Paradontitistherapie

 

Was ist Paradontitis?

 

Paradontitis, auch Paradontose genannt, ist eine Infektionserkrankung. Wenn sich

Beläge oder Zahnstein längere Zeit in der Nähe des Zahnfleisches befinden, dann

kann sich dieses entzünden. Meistens sind blutendes und/oder geschwollenes

Zahnfleisch die ersten Anzeichen. In diesem Zustand dringen Bakterien unter das

Zahnfleisch und können sich dort ungestört vermehren.
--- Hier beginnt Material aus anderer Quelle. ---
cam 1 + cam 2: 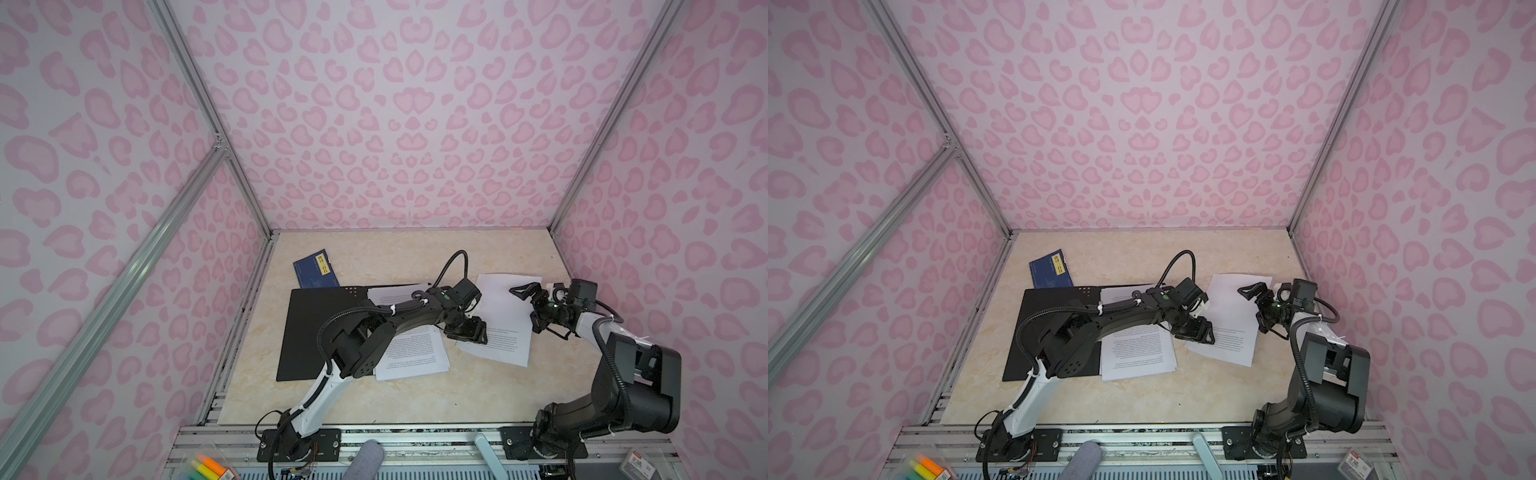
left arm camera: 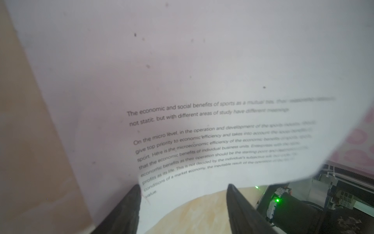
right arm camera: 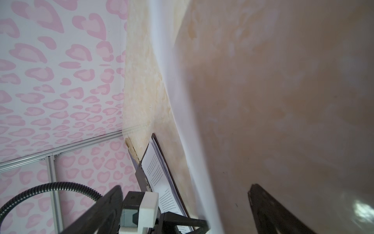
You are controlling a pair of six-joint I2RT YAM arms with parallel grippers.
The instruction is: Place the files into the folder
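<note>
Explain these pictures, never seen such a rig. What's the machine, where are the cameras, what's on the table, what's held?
The machine is two robot arms, a left arm and a right arm, bolted at the table's near edge. Two pictures come from one overhead camera pair and show nearly the same whole scene. The other two come from cameras on the arms' wrists, looking out past the fingers.

On the table lies an open folder, black inside up, with a paper stack over its right side. One loose sheet lies further right, and a blue booklet lies behind the folder.

The left fingers and right fingers stand spread at opposite edges of that sheet, which looks bowed up. Nothing looks gripped.
</note>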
Dabei werden gefährliche

Stoffe produziert die im Knochen selbst Entzündungen herbeiführen können.

 

Ein Anzeichen dafür kann z. B. der Rückgang des Zahnfleisches sein, so dass es aussieht als würden die Zähne "länger" werden. Zähne können sich dadurch lockern, die Zahnstellungen können sich ändern, neben blutenden und geschwollenen Zahnfleisch kann es auch zu starkem Mundgeruch kommen. Oftmals bekommen die Patienten den Verlauf der Erkrankung gar nicht richtig mit.

 

Ohne Behandlung jedoch führt Paradontitis zum Zahnverlust!

 

Therapie meist ohne OP!

 

Bei einer Paradontitistherapie gilt es die Zahnfleischtaschen gründlichst und schonend zu säubern, schädliche Bakterien, welche eine Zahnfleischentzündung oder den Knochenabbau verursachen können, müssen ebenso entfernt werden. Eine solche Therapie erfolgt meist mit lokaler Betäubung und durch speziell entwickelte Ultraschall-Instrumente, so bleibt eine unangenehme schmerzhafte Operation aus.

 

Nach Bedarf wird noch entzündungshemmendes Antibiotika verschrieben. Sollten sich die Zähne schon gelockert haben, kann man sie ggf. mit einer Schiene vorerst stabilisieren.

 

Bei extrem tiefen Zahnfleischtaschen muss eine spezielle Knochenaufbau-Operation durchgeführt werden. Auf Wunsch kann hierbei jedoch auch eine Narkose eingesetzt werden.